= Beginning of Section =

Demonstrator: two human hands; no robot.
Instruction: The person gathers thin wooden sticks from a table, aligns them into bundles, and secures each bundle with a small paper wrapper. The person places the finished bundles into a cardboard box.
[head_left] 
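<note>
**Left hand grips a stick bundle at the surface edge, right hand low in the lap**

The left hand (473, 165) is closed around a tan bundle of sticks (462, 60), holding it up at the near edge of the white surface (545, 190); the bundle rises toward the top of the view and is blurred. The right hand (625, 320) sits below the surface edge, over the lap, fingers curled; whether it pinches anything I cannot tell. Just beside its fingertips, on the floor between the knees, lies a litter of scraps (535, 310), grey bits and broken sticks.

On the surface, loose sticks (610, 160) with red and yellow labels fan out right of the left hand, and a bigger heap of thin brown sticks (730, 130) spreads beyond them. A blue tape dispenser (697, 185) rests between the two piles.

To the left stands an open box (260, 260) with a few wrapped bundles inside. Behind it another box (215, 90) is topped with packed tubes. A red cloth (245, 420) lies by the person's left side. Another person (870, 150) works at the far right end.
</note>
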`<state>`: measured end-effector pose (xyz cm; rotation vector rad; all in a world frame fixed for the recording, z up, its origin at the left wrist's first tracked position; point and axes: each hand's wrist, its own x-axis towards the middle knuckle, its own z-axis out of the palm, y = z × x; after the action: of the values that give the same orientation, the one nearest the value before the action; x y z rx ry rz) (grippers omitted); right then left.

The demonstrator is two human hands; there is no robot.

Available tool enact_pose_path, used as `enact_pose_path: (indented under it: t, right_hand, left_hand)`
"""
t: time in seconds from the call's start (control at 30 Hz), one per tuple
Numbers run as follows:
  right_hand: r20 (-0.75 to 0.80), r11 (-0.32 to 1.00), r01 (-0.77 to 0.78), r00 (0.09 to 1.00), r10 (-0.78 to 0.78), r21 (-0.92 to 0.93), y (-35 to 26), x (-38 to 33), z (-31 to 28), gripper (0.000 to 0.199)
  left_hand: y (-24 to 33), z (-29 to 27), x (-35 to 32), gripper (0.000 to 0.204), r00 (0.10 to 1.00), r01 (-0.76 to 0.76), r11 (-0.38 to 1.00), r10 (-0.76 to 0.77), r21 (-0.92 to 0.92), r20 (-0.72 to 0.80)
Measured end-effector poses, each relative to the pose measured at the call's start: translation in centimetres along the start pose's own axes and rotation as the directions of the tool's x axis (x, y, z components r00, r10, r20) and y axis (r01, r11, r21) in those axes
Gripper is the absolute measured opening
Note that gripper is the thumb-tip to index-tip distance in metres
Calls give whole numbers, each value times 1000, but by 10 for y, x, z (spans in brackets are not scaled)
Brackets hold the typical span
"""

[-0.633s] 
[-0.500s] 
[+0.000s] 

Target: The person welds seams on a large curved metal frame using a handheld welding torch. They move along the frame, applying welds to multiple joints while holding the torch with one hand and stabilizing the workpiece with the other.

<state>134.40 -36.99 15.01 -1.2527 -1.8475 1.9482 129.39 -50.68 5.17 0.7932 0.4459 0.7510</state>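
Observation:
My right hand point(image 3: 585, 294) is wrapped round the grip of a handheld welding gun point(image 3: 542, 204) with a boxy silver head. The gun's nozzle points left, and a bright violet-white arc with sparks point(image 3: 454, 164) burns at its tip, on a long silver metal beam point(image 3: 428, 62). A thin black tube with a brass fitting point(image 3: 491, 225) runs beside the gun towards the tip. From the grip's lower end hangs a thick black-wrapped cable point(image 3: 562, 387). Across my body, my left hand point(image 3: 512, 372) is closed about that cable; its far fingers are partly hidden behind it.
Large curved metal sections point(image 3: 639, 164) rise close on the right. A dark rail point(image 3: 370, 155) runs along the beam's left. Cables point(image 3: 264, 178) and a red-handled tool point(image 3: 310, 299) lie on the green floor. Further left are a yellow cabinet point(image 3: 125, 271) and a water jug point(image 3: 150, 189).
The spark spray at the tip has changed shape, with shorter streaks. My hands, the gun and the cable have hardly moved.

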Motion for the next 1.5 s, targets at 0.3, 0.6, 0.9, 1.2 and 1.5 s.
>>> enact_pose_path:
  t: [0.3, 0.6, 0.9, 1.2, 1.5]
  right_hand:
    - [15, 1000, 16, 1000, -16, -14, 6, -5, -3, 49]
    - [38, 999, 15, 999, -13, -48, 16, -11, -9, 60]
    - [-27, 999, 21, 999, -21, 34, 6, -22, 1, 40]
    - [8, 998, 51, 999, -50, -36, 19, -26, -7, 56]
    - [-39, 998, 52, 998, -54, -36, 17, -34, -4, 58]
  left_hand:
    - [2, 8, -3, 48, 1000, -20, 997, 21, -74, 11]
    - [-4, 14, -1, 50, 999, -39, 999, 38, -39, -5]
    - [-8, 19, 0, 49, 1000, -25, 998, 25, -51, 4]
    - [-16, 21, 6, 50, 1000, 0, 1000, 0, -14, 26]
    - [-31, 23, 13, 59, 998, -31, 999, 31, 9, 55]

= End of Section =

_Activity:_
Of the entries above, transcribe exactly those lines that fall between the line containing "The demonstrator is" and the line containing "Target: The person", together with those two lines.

_Answer for this exercise:_
The demonstrator is two human hands; there is no robot.

Available tool enact_pose_path, used as `enact_pose_path: (indented under it: t, right_hand, left_hand)`
"""
t: time in seconds from the call's start (control at 30 Hz), one per tuple
Numbers run as follows:
  right_hand: r20 (-0.75 to 0.80), r11 (-0.32 to 1.00), r01 (-0.77 to 0.78), r00 (0.09 to 1.00), r10 (-0.78 to 0.78), r21 (-0.92 to 0.93), y (-35 to 26), x (-38 to 33), z (-31 to 28), gripper (0.000 to 0.199)
  left_hand: y (-24 to 33), z (-29 to 27), x (-35 to 32), gripper (0.000 to 0.204), r00 (0.10 to 1.00), r01 (-0.76 to 0.76), r11 (-0.38 to 1.00), r10 (-0.76 to 0.77), r21 (-0.92 to 0.92), r20 (-0.72 to 0.80)
Measured end-effector poses, each relative to the pose measured at the call's start: translation in centimetres along the start pose's own axes and rotation as the directions of the tool's x axis (x, y, z components r00, r10, r20) and y axis (r01, r11, r21) in those axes
Gripper is the absolute measured opening
Note that gripper is the thumb-tip to index-tip distance in metres
Calls give whole numbers, each value times 1000, but by 10 for y, x, z (spans in brackets are not scaled)
Brackets hold the typical span
"""

[-0.633s] 
[-0.500s] 
[+0.000s] 

Target: The person welds seams on a large curved metal frame using a handheld welding torch. They move along the frame, applying welds to multiple joints while holding the torch with one hand and stabilizing the workpiece with the other.

The given output is the complete response.